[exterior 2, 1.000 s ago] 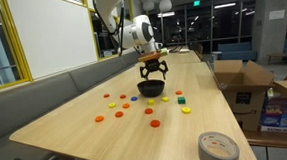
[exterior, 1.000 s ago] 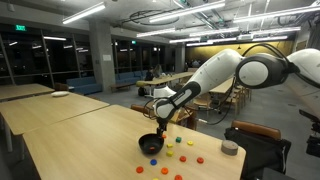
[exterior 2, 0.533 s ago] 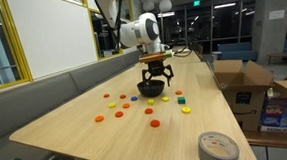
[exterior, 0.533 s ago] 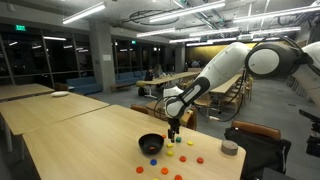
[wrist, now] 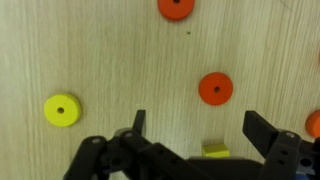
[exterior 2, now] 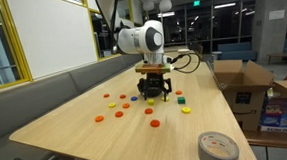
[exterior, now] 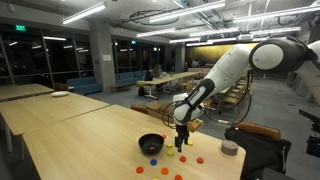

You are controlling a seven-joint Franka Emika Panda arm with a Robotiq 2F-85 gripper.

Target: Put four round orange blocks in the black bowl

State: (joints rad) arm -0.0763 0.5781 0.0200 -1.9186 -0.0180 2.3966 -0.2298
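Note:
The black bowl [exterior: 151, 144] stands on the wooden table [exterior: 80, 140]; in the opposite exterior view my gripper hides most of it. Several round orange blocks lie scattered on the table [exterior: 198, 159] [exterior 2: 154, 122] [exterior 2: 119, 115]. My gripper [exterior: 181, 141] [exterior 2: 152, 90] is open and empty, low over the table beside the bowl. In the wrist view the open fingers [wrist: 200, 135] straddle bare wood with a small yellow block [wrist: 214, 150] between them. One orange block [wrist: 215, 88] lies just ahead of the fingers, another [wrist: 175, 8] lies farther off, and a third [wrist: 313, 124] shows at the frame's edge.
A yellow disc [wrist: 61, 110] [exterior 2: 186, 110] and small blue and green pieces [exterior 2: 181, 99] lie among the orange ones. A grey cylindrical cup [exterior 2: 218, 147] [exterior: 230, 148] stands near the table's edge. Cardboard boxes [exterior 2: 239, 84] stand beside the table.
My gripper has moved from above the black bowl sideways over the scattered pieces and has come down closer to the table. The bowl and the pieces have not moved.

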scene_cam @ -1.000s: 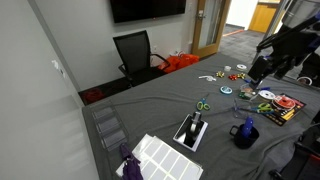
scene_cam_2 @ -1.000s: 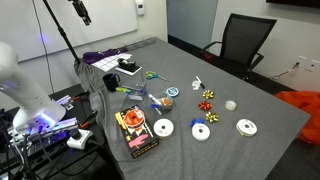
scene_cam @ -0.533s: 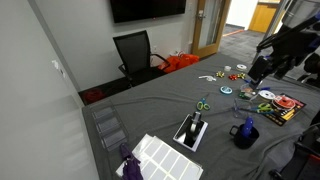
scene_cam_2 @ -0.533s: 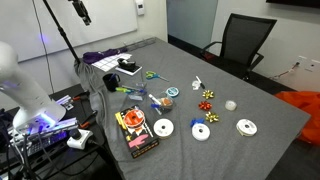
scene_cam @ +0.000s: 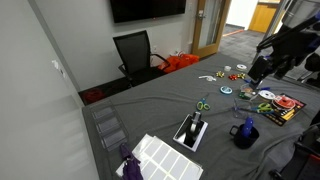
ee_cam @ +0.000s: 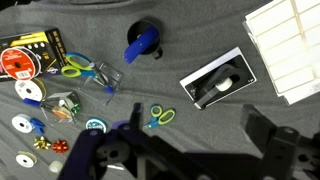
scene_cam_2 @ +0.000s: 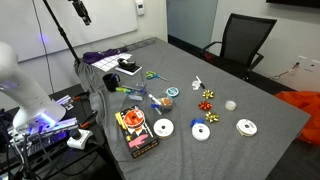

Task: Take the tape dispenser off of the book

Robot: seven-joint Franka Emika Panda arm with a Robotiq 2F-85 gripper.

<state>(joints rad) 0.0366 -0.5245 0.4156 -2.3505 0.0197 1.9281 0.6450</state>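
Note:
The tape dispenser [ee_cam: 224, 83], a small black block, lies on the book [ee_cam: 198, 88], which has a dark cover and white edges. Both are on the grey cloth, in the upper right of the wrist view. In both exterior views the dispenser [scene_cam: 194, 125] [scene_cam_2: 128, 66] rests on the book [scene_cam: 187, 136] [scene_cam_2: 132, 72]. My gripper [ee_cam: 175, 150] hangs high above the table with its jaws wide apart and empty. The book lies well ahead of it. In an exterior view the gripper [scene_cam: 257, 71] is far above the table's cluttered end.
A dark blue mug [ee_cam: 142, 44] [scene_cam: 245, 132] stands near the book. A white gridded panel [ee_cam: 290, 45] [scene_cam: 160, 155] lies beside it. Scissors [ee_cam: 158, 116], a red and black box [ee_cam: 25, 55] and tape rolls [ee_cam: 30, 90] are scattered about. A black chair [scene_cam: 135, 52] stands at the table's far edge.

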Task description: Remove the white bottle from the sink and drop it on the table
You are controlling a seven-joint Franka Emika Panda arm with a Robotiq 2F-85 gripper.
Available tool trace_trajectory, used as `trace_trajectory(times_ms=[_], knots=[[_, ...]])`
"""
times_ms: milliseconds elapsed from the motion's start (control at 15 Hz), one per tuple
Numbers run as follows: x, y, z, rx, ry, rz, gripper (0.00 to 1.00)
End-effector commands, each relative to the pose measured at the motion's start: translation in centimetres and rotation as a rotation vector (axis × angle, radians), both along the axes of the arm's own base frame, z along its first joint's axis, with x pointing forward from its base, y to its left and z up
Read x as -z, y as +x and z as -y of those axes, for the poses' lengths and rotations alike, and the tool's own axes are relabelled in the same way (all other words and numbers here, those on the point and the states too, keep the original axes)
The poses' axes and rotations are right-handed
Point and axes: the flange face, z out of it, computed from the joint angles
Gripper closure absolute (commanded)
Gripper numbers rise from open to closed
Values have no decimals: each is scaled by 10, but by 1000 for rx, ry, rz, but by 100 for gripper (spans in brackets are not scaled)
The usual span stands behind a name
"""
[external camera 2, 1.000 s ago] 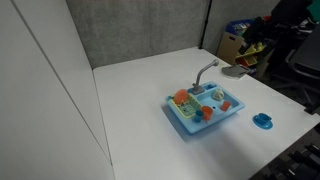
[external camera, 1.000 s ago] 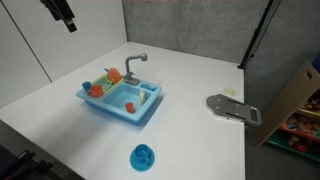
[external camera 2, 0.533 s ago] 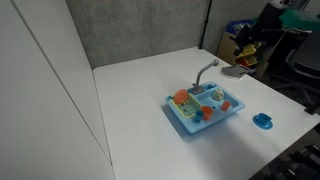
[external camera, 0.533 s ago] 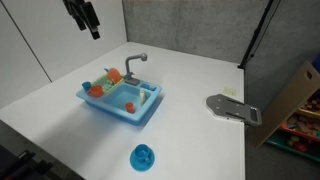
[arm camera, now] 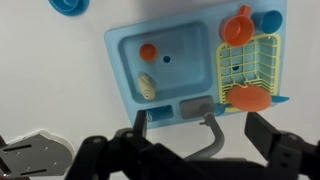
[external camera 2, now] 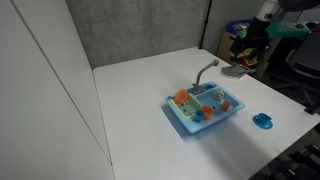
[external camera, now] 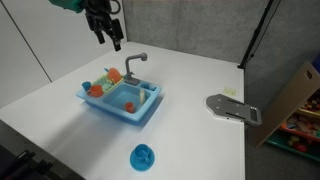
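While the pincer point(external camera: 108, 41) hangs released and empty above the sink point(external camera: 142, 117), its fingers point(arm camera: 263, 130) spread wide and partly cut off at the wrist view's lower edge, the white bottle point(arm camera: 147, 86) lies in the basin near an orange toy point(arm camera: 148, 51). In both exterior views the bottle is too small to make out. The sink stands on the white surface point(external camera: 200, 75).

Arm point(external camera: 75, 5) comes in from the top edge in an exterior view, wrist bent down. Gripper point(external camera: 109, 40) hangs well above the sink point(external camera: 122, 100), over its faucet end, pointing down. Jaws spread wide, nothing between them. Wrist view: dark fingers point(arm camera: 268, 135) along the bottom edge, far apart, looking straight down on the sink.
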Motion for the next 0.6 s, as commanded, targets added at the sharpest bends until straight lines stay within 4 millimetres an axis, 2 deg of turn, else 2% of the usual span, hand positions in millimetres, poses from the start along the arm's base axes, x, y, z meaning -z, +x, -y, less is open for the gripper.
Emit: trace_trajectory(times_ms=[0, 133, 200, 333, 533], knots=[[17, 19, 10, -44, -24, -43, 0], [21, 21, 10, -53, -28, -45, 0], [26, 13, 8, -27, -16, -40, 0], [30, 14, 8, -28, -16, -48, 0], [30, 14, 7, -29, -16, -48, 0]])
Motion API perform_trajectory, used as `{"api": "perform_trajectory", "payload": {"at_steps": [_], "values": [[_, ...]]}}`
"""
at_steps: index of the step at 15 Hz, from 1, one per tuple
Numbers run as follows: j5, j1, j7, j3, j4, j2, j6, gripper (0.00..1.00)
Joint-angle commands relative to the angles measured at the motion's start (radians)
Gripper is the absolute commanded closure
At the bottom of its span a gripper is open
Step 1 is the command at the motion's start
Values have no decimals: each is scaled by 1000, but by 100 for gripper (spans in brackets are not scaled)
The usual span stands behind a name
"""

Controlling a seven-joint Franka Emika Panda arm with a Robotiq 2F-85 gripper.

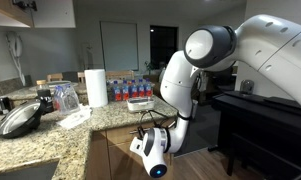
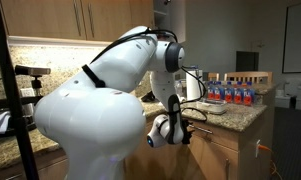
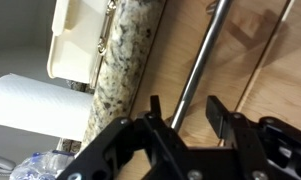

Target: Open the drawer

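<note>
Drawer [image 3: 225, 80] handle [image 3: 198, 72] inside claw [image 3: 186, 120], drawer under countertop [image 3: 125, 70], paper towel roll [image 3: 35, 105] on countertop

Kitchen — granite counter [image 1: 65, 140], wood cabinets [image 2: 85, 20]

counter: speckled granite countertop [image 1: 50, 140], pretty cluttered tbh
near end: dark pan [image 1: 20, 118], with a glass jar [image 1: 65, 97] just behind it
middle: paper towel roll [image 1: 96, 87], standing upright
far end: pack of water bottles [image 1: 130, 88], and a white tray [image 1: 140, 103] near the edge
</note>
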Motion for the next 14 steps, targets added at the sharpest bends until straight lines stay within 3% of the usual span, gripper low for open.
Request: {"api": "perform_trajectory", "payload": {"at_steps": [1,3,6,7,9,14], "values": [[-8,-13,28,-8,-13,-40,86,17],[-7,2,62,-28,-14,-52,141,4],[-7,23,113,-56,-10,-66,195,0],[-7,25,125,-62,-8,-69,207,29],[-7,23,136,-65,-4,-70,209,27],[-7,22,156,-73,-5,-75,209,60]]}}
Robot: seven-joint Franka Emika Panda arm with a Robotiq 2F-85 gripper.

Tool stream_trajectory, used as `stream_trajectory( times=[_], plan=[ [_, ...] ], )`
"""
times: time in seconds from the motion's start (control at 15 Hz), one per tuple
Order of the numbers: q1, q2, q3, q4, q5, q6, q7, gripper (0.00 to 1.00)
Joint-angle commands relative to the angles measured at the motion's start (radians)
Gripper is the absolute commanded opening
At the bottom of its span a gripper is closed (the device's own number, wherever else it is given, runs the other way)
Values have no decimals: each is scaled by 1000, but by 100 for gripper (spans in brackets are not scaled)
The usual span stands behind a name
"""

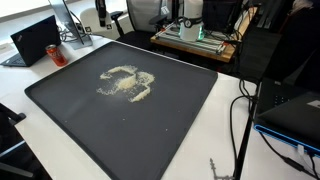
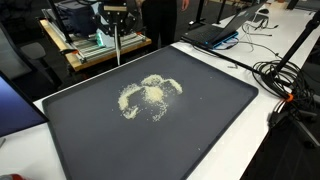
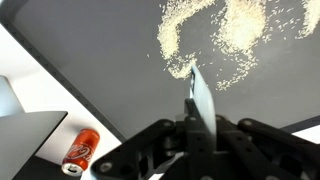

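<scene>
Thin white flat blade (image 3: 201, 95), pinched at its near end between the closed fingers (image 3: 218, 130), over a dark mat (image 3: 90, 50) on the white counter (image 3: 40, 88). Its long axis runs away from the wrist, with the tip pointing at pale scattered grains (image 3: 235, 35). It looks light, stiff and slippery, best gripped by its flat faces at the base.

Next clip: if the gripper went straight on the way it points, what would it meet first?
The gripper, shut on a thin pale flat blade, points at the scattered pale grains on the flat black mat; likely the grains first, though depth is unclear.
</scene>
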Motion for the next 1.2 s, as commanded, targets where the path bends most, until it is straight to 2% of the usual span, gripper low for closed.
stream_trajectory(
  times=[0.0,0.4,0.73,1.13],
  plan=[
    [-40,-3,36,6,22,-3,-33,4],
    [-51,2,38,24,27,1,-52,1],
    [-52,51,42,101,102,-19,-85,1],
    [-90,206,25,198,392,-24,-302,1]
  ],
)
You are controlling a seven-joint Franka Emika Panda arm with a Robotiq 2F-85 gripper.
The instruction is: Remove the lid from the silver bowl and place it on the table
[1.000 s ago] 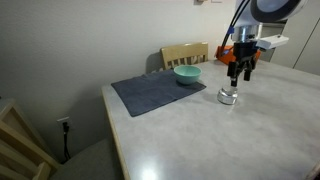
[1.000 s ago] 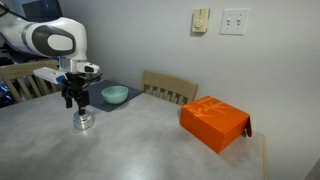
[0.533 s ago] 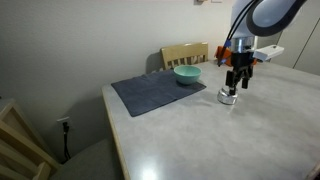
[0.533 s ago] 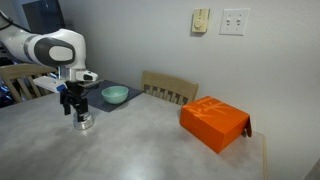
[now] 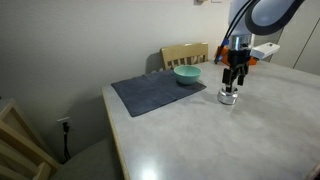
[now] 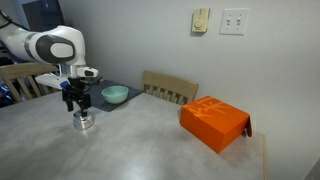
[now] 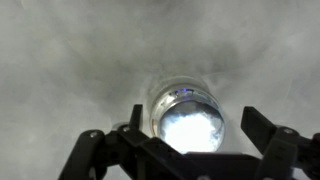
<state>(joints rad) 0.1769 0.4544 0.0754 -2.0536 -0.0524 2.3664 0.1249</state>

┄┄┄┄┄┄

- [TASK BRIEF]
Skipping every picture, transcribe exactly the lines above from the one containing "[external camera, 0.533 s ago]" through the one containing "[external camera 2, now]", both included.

- [TASK RESULT]
[external camera, 0.533 s ago] 
[arm camera, now] 
[external camera 2, now] 

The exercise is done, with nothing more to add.